Благодарю Вас за доброе письмо и кланяюсь Владимиру Григорьевичу.
Ваш Н. Лесков.
М. О. Меньшикову
10 марта 1894 г., Петербург.
Уважаемый друг Михаил Осипович!
Очень Вам благодарен за то, что обещаете позаботиться о моем «глаголемом» Петруше. Я его знаю с детства его и смело рекомендую его в Ваше благорасположение. Он парень с толком, с характером и с очень теплой и нежной душою. Страстная любовь его к литературе очень велика, и он всегда стремился к этим занятиям. Для секретарства в редакции он человек очень пригодный и, по-моему, – золотой (скор, точен, неутомим и толков).
За книгу Гильти премного Вам благодарен. Она действительно превосходна, и я начал читать ее уже во второй раз, и с огромным удовольствием и с согласием. А «Инхиридион», или «Руководство» Эпиктета, который (то есть Инхиридион, или Энхиридион) известен мне по переводу Григорья Полетики (напеч. в 1767 г.), у Гильти переведен весь, и этот перевод, конечно, во всех отношениях лучше старого перевода Полетики.

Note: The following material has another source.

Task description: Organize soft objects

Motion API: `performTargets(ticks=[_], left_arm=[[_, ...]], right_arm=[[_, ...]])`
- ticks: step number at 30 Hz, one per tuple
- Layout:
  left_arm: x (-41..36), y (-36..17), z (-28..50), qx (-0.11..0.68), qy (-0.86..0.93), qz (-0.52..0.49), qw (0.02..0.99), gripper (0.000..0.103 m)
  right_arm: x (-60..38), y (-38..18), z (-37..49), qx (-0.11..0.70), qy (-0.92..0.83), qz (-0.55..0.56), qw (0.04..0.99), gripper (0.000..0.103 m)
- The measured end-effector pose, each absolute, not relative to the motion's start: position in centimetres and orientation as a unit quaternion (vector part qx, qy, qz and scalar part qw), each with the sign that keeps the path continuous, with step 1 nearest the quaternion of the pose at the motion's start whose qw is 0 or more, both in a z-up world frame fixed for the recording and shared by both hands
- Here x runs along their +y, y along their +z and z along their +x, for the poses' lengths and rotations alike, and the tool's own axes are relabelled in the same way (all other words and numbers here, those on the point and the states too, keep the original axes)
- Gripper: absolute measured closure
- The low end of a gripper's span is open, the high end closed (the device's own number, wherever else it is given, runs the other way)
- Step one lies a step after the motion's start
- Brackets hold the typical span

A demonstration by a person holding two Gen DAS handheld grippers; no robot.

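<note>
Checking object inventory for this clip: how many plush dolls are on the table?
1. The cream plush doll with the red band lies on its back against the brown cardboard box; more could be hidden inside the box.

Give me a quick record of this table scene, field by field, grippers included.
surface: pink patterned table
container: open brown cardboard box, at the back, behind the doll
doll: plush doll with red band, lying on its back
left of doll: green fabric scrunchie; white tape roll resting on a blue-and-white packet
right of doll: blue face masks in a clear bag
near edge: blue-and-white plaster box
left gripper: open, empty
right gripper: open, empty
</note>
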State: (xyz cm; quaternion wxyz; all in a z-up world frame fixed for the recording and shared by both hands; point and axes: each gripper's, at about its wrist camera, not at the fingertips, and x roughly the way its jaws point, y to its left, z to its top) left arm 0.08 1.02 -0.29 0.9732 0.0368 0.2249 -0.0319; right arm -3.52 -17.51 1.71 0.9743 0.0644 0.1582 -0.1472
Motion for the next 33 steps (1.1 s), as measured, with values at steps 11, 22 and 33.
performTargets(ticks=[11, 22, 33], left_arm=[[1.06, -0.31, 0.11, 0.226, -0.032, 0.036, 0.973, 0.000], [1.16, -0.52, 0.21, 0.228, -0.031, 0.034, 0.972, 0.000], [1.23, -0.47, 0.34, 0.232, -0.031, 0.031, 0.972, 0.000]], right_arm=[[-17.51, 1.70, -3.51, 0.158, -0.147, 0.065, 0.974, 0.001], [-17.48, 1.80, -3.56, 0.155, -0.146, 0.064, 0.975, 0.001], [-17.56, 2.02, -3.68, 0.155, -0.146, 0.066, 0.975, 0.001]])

Если (может статься) Вы найдете достойным воспроизвесть перепечатанный сегодня «Нов<ым> временем» анекдот о Тургеневе, то не сочтете ли за полезное указать со ссылкою на меня, что это было в приемной у Дмитрия Андр<еевича> Толстого и штуку эту проделал дежуривший у него синодальный чиновник Петров, который вслед за тем проворовался и умер. Но важно то, что ему ничего не «попало», как переврал интервьюер, а что Дм. Толстой всегда смотрел «распределение приема» и, стало быть, видел, что тот своей хамской лапой поставил Тургеневу № после всех столоначальников (или делопроизводителей)… Это все вполне верно, и происходило это в бытность Толстого об<ер>-пр<окурором> синода и министром народн<ого> просвещения.
Не позабудьте пособить Петру Ильичу! Он, кажется, надул себя, бедняга!
Я возвышаюсь до чрезвычайности! Был у меня Третьяков и просил меня, чтобы я дал списать с себя портрет, для чего из Москвы прибыл и художник, Валентин Алекс<андрович> Серов, сын знаменитого композитора Александра Н<иколаевича> Серова. Сделаны два сеанса, и портрет, кажется, будет превосходный. Не найдете ли любопытным заглянуть? Проработает он еще с неделю и затем увезет портрет с собою в Москву.
Ваш Н. Лесков.
В. А. Гольцеву
11 марта 1894 г., Петербург.
Уважаемый друг!
Письмо Ваше так меня тронуло, что я сейчас же хотел на него отвечать, но в это мгновение пришел некто, прилипчивый как банный лист, и я письмо Ваше спрятал к сердцу, где и проносил целую неделю. Простите! За слова приязни и участия сердечно Вас благодарю. Болен был очень, так что я сомневался в возможности «отсрочки», но она последовала; «яблонь вновь окопана», и садовник, вероятно, еще ожидает плодоношения… Теперь пока ползаю, как выходящая из окоченения муха, и кое-что делаю для «Русской мысли». Я это помню и «стараюсь». Прошу Вас об услуге: нельзя ли мне получить от Кушнарева (конечно, за деньги, только не за анафемские) экземпляр «Декамерона» без выпусков, сделанных ради русского пуризма? Или об этом надо просить Веселовгкого? В таком разе где его адрес и как его звать? Но нельзя ли Кушнареву быть ко мне милостивее и уладить дело попроще.